### PROBLEM TO WORK ON
Please retype the whole listing so that it matches the original exactly.

### DATA EXTRACT

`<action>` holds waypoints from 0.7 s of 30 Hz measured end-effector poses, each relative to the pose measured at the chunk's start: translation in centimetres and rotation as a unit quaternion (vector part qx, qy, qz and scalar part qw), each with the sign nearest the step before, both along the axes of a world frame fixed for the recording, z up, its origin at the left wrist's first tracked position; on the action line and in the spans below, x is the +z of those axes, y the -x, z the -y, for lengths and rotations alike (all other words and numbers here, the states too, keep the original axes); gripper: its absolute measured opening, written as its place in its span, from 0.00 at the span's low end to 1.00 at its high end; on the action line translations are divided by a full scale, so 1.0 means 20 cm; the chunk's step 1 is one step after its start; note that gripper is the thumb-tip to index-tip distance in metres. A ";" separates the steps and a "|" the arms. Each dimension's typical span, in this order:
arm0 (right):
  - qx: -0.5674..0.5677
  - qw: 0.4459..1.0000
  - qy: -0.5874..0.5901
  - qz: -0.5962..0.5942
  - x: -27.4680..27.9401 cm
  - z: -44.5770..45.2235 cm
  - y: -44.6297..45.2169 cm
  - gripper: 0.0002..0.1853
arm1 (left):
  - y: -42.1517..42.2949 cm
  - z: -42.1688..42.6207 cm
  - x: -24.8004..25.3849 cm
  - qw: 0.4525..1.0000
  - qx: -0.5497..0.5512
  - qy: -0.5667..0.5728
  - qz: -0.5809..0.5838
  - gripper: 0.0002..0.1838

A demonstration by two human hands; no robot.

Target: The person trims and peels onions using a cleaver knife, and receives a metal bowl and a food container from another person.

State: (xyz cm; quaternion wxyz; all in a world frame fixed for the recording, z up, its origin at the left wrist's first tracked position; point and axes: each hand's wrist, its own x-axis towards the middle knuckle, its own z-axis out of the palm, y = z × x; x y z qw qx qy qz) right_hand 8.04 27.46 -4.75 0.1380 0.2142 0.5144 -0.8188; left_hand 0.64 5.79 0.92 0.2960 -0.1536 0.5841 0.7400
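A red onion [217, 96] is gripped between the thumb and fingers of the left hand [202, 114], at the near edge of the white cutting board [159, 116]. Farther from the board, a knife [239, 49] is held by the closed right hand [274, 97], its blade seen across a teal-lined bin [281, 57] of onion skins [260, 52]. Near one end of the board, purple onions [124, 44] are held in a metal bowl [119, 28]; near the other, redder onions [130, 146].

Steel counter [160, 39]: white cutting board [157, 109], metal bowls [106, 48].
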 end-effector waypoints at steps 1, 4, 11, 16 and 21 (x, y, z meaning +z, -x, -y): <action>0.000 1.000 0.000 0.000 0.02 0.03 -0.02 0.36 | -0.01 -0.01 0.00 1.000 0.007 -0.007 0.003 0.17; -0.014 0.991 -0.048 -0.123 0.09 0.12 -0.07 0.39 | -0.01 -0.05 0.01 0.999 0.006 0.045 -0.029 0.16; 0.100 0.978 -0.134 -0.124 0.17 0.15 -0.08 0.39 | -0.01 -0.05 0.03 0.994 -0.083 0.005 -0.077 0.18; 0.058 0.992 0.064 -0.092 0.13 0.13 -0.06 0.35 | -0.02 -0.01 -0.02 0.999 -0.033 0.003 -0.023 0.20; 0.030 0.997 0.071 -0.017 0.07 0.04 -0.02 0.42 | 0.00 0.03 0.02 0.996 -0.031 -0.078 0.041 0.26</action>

### ANSWER SPACE
`<action>` holds waypoints from 0.7 s of 30 Hz measured end-effector poses, each relative to the pose measured at the chunk's start: translation in centimetres and rotation as a unit quaternion (vector part qx, qy, qz and scalar part qw), each with the sign nearest the step before, both along the axes of a world frame fixed for the recording, z up, its origin at the left wrist's first tracked position; on the action line and in the spans below, x is the +z of those axes, y the -x, z the -y, for lengths and rotations alike (all other words and numbers here, the states too, keep the original axes); gripper: its absolute measured opening, written as its place in its span, from 0.00 at the span's low end to 1.00 at its high end; on the action line translations are divided by a full scale, so 1.0 means 20 cm; the chunk's step 1 is one step after its start; note that gripper is the thumb-tip to index-tip distance in metres. A ";" separates the steps and a "|" the arms. Each dimension's typical span, in this order:
arm0 (right):
  - qx: -0.5674..0.5677
  - qw: 0.4459..1.0000
  - qy: -0.5874..0.5901
  - qz: -0.5962..0.5942
  - x: -27.4680..27.9401 cm
  - z: -44.5770..45.2235 cm
  - y: -44.6297..45.2169 cm
  - gripper: 0.0002..0.1853
arm1 (left):
  - y: -42.1517..42.2949 cm
  - z: -42.1688..42.6207 cm
  - x: -24.8004..25.3849 cm
  - qw: 0.4525..1.0000
  - qx: -0.5497..0.5512
  - qy: -0.5667..0.5728
  - qz: -0.5809..0.5838
  - gripper: 0.0002..0.1838

A demonstration by two human hands; no robot.

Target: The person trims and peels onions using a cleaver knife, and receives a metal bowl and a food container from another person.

State: (xyz cm; quaternion wxyz; all in a world frame fixed for the recording, z up, its origin at the left wrist's first tracked position; point and axes: each hand's wrist, its own x-axis towards the middle knuckle, its own z-axis out of the palm, y = z × x; x y z qw qx qy qz) right_hand 8.04 27.46 -4.75 0.1380 0.2142 0.5144 -0.8188; left_hand 0.64 5.79 0.92 0.2960 -0.1536 0.5841 0.7400
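A red onion [217, 96] is gripped between the thumb and fingers of the left hand [202, 114], at the near edge of the white cutting board [159, 116]. Farther from the board, a knife [239, 49] is held by the closed right hand [274, 97], its blade seen across a teal-lined bin [281, 57] of onion skins [260, 52]. Near one end of the board, purple onions [124, 44] are held in a metal bowl [119, 28]; near the other, redder onions [130, 146].

Steel counter [160, 39]: white cutting board [157, 109], metal bowls [106, 48].
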 end-effector waypoints at steps 1, 4, 11, 16 and 21 (x, y, z meaning +z, -x, -y): <action>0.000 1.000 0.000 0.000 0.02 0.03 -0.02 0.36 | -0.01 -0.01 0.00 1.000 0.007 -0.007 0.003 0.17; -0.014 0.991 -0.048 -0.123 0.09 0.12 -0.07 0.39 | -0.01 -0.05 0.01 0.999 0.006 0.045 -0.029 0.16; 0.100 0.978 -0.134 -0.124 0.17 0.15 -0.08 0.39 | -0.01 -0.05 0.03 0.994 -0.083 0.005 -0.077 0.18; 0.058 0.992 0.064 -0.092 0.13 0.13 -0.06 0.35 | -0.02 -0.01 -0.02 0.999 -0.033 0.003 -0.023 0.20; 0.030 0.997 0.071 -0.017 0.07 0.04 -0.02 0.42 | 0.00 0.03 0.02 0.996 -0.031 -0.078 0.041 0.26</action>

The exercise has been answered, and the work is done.